Хвостиков остановился у стола, пригладил волосы и, играя плетью, сказал по-начальнически покровительственно:
— Господа! Разрешите поздравить вас с выполнением трудной задачи, которая была возложена мною на полковника Набабова. Отряд создан, у вас порядочное количество бойцов с полным вооружением, полученным из рук наших американских и английских друзей. Теперь перед нами стоит более ответственная задача: вывести отряд из монастыря и направить его в станицу Преградную, где произойдет объединение разрозненных отрядов в одну армию. Смею вас уверить, что в недалеком будущем на Кубани и во всей России мы с помощью наших союзников покончим с большевиками. Вся русская армия под командованием барона Врангеля оснащена первоклассной американской и английской военной техникой.
— Да, да, русская армия может рассчитывать на нашу помощь, — заявил Полли, и его гладко выбритое лицо с лимонным цветом кожи и рыжими усиками оживилось улыбкой.
Поднялся Андрей.
— Ваше превосходительство, — обратился он к генералу, — разрешите вопрос?
— Пожалуйста, — наклонил голову Хвостиков.
— Скажите, господин генерал, — нахмурился Андрей, — какой политики придерживается барон Врангель?
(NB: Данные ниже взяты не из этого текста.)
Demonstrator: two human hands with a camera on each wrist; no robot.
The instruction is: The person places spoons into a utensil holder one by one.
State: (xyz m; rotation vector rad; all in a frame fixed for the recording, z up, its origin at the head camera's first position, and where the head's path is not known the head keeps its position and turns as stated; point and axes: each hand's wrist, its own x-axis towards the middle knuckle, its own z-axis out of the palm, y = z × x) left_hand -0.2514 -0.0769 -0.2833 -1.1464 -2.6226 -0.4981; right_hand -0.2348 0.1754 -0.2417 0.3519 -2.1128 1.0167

Хвостиков зажал в руках оба конца плети и, держа ее перед собой, резко бросил:
— Главное, он борется против большевиков, против совдепии!.. — Немного помолчав, он еще резче добавил: — Его лозунг: «С кем хочешь, но за Россию и против большевиков!..»
Андрей передернул плечами, застыл в суровом молчании. Его черные глаза зло бегали из стороны в сторону. Хвостиков не мог не заметить этого, гневно выдохнул:
— По всему видно, что вы человек ограниченною ума и далеки от политики. На первый раз я делаю вам замечание и предупреждаю, чтобы вы никогда не высказывались по этому вопросу: есть на то люди покомпетентнее вас, им и предоставлено право решать подобные вопросы.
— Дозвольте мне, ваше превосходительство, — попросил слова отец Фотий, тяжело приподнимаясь со стула.
— Говорите! — сердито бросил Хвостиков.